# [EXERCISE]
Each line of the data below that contains "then" must be copied.

# [GIVEN INFORMATION]
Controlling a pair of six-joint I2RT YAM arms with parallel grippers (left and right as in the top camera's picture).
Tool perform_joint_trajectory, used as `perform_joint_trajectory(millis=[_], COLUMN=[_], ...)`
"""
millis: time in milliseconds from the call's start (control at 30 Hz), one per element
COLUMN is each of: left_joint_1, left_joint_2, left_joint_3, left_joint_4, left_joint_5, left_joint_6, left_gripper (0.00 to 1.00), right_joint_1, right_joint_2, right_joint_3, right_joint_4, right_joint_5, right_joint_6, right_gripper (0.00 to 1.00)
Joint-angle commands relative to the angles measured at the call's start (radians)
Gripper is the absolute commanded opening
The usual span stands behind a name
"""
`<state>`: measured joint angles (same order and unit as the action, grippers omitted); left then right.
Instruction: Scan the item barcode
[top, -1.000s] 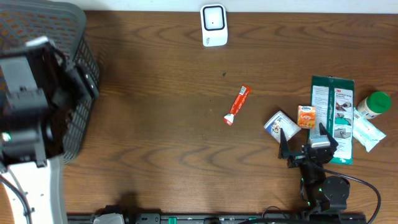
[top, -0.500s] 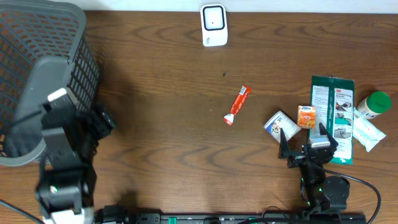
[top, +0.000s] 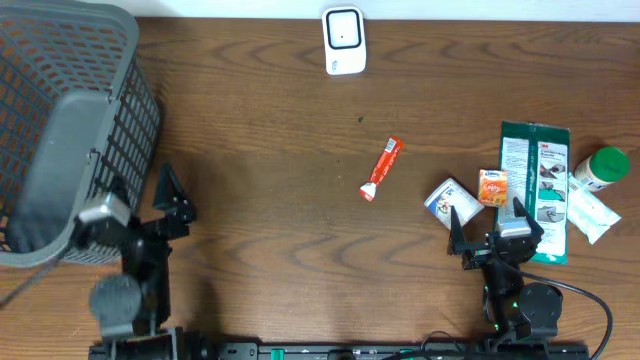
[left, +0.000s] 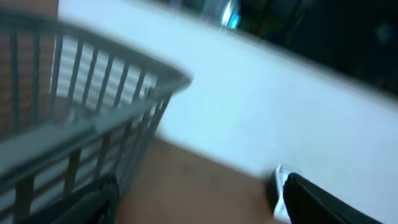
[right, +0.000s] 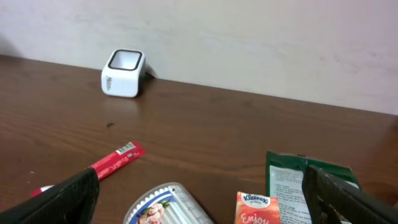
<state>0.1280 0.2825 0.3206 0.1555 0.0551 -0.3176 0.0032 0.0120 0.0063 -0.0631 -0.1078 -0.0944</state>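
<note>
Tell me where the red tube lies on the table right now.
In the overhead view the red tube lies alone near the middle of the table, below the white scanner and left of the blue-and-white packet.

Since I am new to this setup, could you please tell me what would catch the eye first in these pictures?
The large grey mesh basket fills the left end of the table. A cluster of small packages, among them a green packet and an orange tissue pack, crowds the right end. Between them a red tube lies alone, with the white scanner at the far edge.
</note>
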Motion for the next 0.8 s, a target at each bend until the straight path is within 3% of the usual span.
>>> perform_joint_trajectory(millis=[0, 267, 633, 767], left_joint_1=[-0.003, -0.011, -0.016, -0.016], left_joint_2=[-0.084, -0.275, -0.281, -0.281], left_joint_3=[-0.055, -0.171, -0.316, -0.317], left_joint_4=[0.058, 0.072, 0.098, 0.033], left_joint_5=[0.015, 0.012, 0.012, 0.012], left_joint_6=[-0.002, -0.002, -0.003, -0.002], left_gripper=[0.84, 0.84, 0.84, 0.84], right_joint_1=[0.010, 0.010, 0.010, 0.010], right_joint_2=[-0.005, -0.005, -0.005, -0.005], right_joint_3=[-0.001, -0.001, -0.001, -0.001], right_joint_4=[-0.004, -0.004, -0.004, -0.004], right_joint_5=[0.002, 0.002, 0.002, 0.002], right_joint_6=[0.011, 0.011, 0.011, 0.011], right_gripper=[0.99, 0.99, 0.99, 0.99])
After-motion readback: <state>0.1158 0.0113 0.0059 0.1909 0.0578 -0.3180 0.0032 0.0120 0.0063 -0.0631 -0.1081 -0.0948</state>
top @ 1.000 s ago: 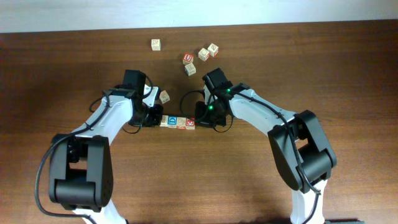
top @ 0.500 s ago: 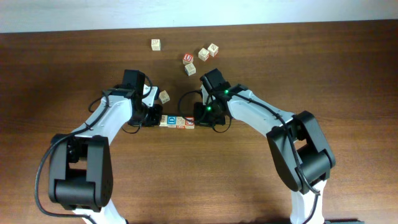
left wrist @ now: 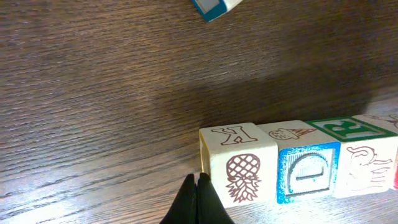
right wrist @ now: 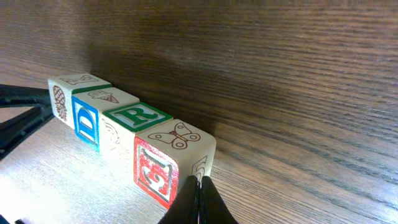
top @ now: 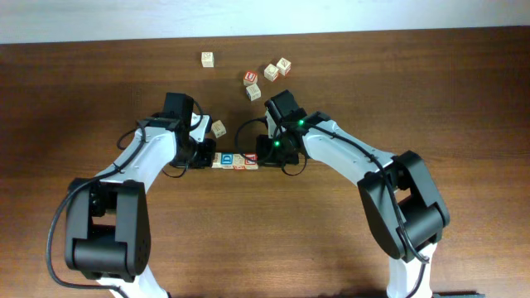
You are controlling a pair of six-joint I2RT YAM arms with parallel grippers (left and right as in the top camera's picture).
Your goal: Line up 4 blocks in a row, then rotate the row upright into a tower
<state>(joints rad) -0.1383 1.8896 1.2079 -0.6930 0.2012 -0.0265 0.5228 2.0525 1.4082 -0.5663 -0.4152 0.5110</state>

# [RESPONSE]
`<state>`: measured joint angles (same order and unit as the action, grippers omitted); left then right.
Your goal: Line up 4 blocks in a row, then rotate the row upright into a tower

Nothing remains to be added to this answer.